His brown boots rock back forth on the edge of the stage as the crescendo of ‘Fear and Trembling’ builds behind him — each fist slam punctuated by an anguished yell: “I feel everything.” Slam. “Yeah I feel it all.” Slam. “And I feel it in my bones and in my fucking skull.” Slam.

The crowd begins to copy him; heartbeats matching heartbeats. Le’aupepe twists and runs across the stage, pushing his wavy hair back from his forehead as the theatre plunges into darkness. Moments later, the clanging notes of ‘What Can I Do If The Fire Goes Out’ ring out, and Le’aupepe is twirling, clutching his white Gretsch guitar. He nods to his bandmates — bassist Max Dunn, pianist Jung Kim, guitarist Joji Malani, and drummer Donnie Borzestowski — and in the blink of an eye they’re careening off again.

If the band’s touring schedule had gone as planned, then tonight’s Enmore show wouldn’t actually be happening.

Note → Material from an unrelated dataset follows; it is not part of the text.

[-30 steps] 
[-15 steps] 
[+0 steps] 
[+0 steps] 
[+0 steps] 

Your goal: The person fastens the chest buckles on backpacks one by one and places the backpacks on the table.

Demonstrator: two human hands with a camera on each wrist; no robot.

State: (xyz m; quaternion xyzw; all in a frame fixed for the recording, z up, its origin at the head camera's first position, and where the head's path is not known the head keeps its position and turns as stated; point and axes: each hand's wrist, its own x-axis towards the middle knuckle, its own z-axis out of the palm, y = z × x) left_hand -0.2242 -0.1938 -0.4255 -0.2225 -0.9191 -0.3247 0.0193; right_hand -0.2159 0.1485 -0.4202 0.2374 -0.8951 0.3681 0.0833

The band were forced to cancel their November 21 date (the first of six at the theatre) at the last minute due to Le’aupepe battling a chest infection, so that show was moved to the very end of January. It’s their last Australian headline tour date they’ll perform for their ARIA-Award winning album Go Farther in Lightness, which has already taken them around the country, as well as Europe and North America.

It’s been physically and emotionally gruelling, but tonight there’s no shadow of exhaustion. It’s frenetic, it’s overwhelming — it’s just Gang of Youths, really.

Gang of Youths photo

The Deepest Sighs

A few days before the Enmore show, Le’aupepe is walking through Wellington, New Zealand, trying to find somewhere quiet to talk. After a couple of blasts of crackling reception and a few shouts of “Oh shit, can you hear me?”, he finally finds a spot on a park bench with decent signal.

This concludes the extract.